Extracted data entries
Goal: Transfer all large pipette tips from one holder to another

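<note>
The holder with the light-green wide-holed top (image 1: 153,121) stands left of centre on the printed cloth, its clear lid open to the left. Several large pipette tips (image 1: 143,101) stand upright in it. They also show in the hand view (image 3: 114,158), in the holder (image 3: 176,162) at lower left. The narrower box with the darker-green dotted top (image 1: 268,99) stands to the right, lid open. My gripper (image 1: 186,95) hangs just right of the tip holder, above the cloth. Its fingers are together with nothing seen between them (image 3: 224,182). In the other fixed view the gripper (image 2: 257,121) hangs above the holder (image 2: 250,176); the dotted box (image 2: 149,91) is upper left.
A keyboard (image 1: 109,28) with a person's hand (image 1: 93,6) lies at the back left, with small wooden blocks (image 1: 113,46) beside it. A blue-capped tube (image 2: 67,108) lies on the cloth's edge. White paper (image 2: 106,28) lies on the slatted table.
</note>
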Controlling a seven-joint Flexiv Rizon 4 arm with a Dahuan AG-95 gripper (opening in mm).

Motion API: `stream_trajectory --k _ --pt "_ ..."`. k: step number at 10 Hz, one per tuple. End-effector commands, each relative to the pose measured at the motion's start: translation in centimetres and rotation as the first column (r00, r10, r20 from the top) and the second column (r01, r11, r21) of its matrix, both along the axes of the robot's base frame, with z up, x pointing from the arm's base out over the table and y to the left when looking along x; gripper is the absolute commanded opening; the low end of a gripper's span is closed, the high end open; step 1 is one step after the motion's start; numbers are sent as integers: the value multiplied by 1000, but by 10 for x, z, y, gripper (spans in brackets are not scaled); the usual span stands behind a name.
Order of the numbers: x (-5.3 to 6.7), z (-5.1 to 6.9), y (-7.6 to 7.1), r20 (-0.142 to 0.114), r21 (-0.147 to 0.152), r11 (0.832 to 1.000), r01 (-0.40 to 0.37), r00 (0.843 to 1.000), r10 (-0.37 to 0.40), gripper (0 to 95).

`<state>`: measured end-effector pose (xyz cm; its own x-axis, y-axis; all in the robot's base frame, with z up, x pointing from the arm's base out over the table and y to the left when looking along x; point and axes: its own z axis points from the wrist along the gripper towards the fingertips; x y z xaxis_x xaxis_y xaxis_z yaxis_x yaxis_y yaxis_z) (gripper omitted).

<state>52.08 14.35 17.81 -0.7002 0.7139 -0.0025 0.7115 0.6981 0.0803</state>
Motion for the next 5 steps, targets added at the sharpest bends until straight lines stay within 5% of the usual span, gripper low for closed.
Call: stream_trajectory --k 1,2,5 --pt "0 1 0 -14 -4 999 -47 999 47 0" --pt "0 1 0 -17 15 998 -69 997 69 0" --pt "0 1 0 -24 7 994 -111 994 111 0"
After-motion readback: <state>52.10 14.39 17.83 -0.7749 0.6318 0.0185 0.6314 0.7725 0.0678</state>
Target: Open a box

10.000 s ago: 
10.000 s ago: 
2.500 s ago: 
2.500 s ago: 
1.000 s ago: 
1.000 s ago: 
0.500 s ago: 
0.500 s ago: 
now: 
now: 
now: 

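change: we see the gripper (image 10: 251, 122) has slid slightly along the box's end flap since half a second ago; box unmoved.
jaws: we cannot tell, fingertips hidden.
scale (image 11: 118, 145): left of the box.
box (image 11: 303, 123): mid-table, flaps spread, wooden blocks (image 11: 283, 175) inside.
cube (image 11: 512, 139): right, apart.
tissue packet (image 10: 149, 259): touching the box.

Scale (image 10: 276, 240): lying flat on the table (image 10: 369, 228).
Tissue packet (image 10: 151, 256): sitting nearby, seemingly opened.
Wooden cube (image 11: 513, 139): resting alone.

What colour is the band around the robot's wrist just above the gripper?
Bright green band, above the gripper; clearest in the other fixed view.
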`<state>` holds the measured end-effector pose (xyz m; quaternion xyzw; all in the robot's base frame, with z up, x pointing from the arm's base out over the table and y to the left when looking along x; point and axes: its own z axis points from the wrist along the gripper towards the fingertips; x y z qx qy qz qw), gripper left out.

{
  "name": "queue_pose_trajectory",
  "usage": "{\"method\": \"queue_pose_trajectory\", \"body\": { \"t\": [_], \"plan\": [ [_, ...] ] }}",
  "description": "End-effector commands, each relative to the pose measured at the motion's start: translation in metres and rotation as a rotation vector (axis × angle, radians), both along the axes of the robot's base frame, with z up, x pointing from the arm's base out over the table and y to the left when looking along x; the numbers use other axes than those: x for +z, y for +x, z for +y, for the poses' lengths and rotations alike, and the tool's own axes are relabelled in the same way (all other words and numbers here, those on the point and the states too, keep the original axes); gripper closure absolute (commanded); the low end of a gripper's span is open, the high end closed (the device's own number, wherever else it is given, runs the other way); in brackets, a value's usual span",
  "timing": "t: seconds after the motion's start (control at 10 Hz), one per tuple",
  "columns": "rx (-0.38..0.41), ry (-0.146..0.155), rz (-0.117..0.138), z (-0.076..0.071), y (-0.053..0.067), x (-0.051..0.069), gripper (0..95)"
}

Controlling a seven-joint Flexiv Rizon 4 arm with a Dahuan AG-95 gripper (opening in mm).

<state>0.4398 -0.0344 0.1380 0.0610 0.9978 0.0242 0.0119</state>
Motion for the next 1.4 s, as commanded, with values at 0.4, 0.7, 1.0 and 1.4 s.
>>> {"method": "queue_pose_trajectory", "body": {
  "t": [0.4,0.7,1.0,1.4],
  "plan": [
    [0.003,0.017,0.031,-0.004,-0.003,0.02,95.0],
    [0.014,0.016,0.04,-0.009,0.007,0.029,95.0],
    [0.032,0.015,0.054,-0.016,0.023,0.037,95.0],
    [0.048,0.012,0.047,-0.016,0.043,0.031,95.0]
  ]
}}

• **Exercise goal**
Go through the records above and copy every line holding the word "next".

• **Exercise result**
Motion for the next 5 steps, targets added at the sharpest bends until straight lines stay within 5% of the usual span, gripper low for closed.
Motion for the next 1.4 s, as commanded, with values at 0.4, 0.7, 1.0 and 1.4 s.

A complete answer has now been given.